Once you’ve started working on your credit utilization ratio, monitor it monthly to track your progress. Free credit score websites make it easy, or track your credit limits and balances by checking your monthly statements or logging into your credit card accounts online.

What’s next

Reducing credit utilization is a key to managing your credit standing. And lowering credit card debt is great for your finances.  

If your credit utilization is high, bringing it down may seem like a big task. Remember that there are several ways of doing it. That means you can handle it with a series of small steps.

So it’s okay if it doesn’t happen all at once. The idea is to take some steps towards reducing credit utilization as soon as you can. Then build on those steps to develop healthy financial habits.

Frequently Asked Questions

Does closing a credit card affect credit utilization?

Yes. If you close a credit card, you lose the credit limit on that card. That raises your overall credit utilization ratio. Here’s an example:

Let’s say you have a $500 balance on a credit card that has a $1,000 credit limit. Right now your utilization is 50%.

If you close that card, your credit limit effectively becomes $0. But you still have the $500 balance. You’ve more than maxed out the limit. Until your balance is paid off completely, this will look like a maxed-out account. The $500 balance will also factor into your overall utilization.

Can I lower my credit utilization without paying debt?

Yes. Even if your balance owed remains the same, you can lower your credit utilization ratio by increasing your available credit.

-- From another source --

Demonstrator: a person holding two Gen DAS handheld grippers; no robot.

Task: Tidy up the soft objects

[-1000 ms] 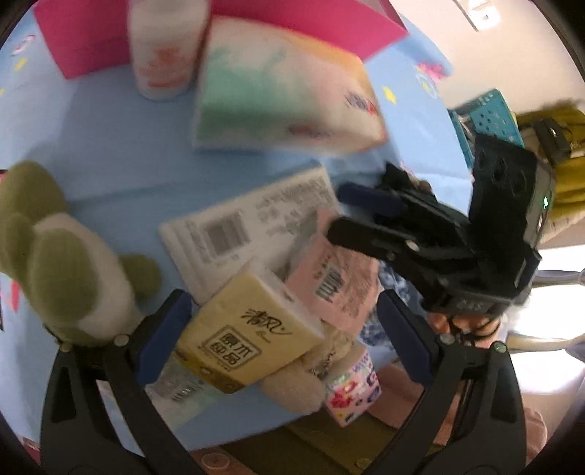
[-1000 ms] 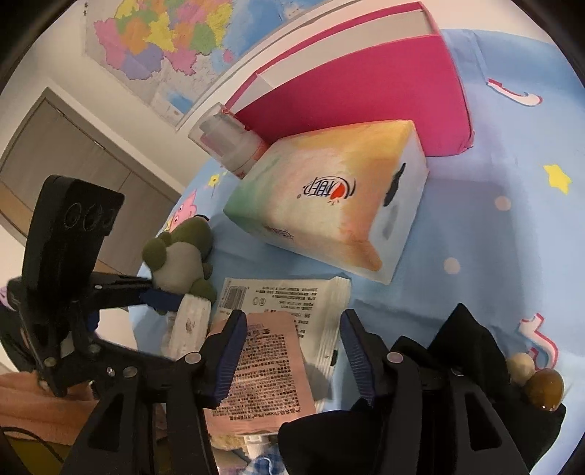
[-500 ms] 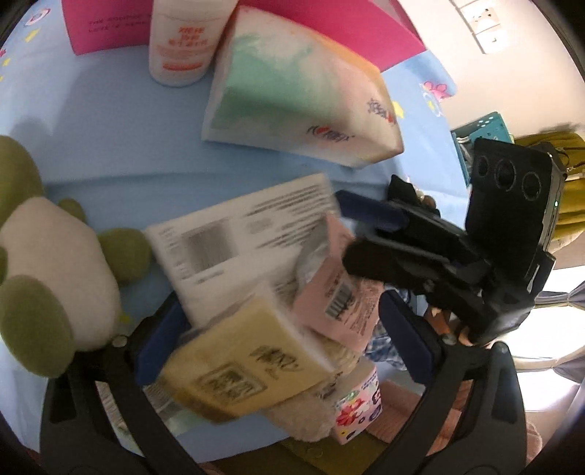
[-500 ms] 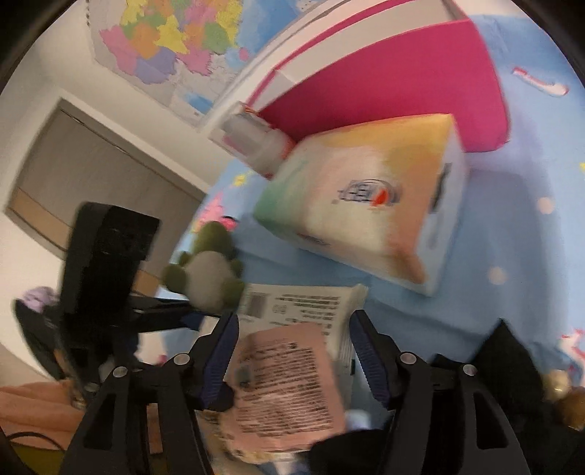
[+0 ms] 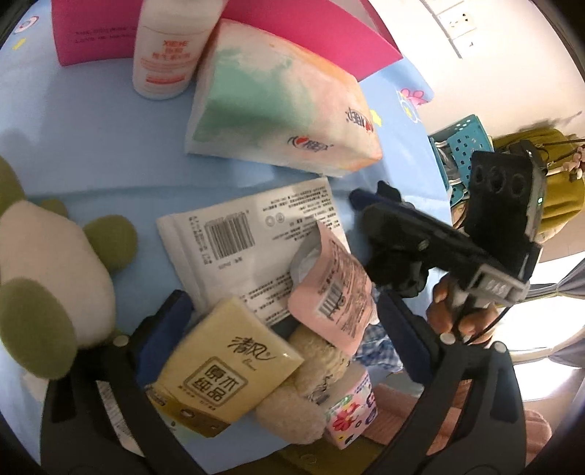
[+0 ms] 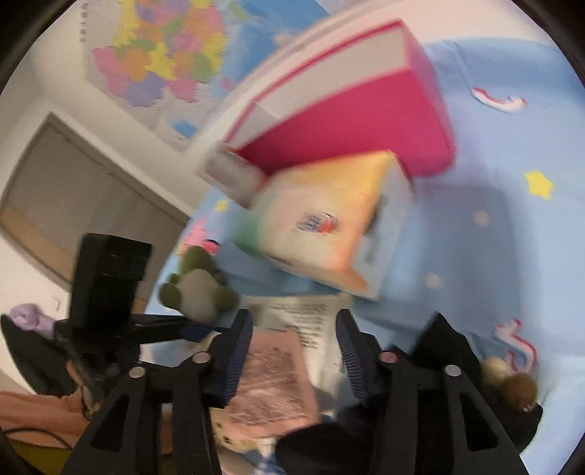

You can do this by getting a credit limit increase on your existing credit cards, or by opening a new credit card account. 

How often is credit utilization reported?

Credit card companies typically report every month, based on your card’s billing cycle. However, not every creditor reports to all three credit bureaus or even every month. So, if you make a big payment, your credit utilization might not drop immediately. If you’re looking forward to your utilization going down, ask your creditor when they will report your balance.